Carleton University - School of Computer Science
Undergraduate Honours Project

Winter 2010
Uncoordinated FHSS Anti-Jamming Communication

Dongchao Chen



ABSTRACT

Wireless communications are often susceptible to the jamming attack in which the jammer maliciously injects packets into the wireless channels or specific layers (MAC, link, network) causing erroneous message reception and reducing throughput. Numerous protocols have been proposed for anti-jamming communication, and one of them is the FHSS (Frequency Hopping Spread Spectrum) protocol, which takes advantages of prior shared secret keys/codes between the communication partners to make the transmission unpredictable for the adversary. However, this traditional anti-jamming technique is becoming impractical when wireless communication is now vastly demanded in commercial implementations. In 2008, Strasser, Popper, Capkun and Cagalj proposed the first possible scheme (i.e., UFH scheme) in the world that broke the anti-jamming/key establishment circular dependency.
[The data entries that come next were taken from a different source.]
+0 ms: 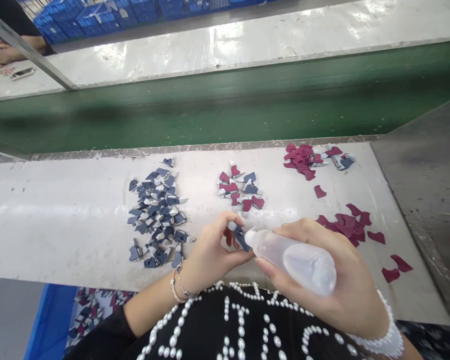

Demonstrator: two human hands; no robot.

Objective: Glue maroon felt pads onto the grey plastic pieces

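Observation:
Between its thumb and fingers my left hand (213, 247) pinches a small dark blue and grey plastic part (240, 236). My right hand (330, 270) is wrapped round a translucent squeeze bottle (294, 257), tilted so its nozzle meets or nearly meets the blue part. Left of my hands lies a pile of similar blue and grey parts (159, 215). Beyond my hands sits a smaller group of parts with maroon or blue faces (240, 187). Loose maroon pieces (347, 226) lie to the right, with another maroon heap (300, 159) farther back.
A green conveyor belt (225, 107) runs behind the white worktable (78, 215). A metal panel (427, 190) bounds the right side. Below left stands a blue bin (50, 320) of parts. Across the belt, another person's arm (15, 52) rests near a phone (22, 73).

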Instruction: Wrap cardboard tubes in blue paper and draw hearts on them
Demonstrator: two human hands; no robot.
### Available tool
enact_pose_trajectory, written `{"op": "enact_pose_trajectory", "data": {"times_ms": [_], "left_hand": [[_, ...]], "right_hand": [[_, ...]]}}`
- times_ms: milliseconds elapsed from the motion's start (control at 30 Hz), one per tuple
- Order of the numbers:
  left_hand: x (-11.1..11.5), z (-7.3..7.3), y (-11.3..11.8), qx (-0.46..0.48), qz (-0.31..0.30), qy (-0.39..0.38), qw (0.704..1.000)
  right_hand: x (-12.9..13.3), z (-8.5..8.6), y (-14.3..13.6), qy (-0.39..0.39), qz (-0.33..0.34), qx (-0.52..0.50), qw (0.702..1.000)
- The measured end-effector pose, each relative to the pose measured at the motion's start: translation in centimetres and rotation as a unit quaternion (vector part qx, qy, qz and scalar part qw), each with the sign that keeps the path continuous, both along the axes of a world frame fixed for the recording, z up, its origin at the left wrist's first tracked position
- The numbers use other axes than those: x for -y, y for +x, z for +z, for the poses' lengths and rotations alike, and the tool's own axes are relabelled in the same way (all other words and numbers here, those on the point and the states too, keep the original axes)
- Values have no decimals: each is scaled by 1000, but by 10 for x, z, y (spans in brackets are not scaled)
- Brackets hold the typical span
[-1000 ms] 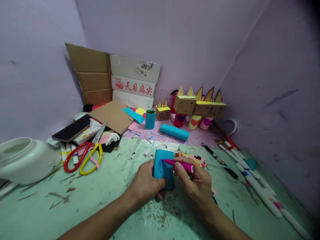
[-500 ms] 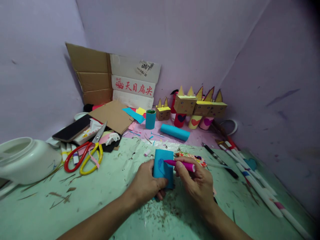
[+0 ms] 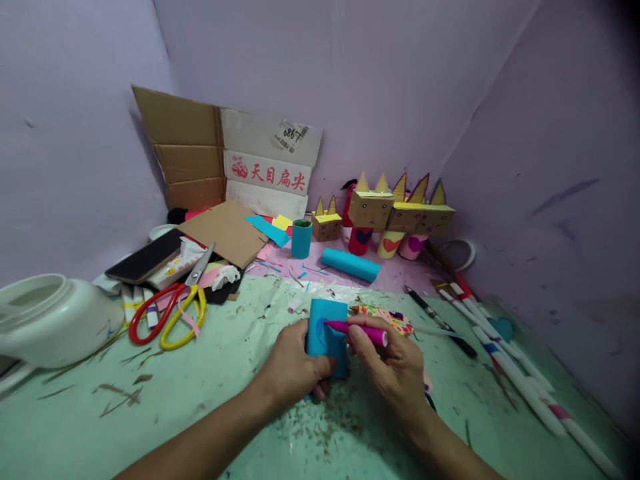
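Note:
Low in the middle, my left hand is wrapped round a blue paper tube, holding it upright. A dark blue drawn shape shows on the tube's upper front. My right hand grips a magenta marker, whose tip points left and meets the drawn shape. Just left of the tube lies a small white cap. Behind it, another blue tube lies on its side, and a shorter blue tube stands upright.
Scissors, a black phone and a white pot are at the left. Cardboard lies behind them. Cardboard heads on coloured tubes stand at the back right. Several markers and a black pen lie at the right.
The magenta marker and my right hand have shifted slightly left, with the tip moving across the drawn shape. My left hand and the tube have stayed nearly still.

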State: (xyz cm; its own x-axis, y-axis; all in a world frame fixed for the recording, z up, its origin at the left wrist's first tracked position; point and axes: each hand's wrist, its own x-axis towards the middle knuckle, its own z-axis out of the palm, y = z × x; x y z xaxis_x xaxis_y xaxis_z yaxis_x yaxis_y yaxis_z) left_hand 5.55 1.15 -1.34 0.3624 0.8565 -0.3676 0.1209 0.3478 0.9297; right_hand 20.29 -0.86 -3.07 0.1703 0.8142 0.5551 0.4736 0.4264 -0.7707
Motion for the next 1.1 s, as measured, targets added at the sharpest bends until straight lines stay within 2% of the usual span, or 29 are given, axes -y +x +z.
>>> {"op": "enact_pose_trajectory", "data": {"times_ms": [233, 433, 1100], "left_hand": [[-1, -1, 0, 4, -2, 7, 1000], [-1, -5, 0, 11, 1, 5, 1000], [-2, -5, 0, 18, -4, 10, 1000]], "right_hand": [[1, -1, 0, 22, 0, 18, 1000], [2, 3, 0, 32, 33, 44, 998], [2, 5, -2, 50, 33, 56, 997]]}}
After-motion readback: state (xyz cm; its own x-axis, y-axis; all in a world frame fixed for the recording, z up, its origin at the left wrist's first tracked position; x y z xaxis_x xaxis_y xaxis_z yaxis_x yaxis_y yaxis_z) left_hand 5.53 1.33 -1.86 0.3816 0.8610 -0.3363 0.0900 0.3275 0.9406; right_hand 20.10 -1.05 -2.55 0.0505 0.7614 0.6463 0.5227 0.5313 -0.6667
The main objective of this project is to get better comprehension about UFH model and its related coding theory, at the same time to apply the original UFH scheme as a performance benchmark to explore the improved efficiency of the BMA and Merkleleaf schemes, specifically in the communication time, sender complexity and receiver complexity both in the presence and absence of attackers, and finally prove that BMA is better than Merkleleaf scheme.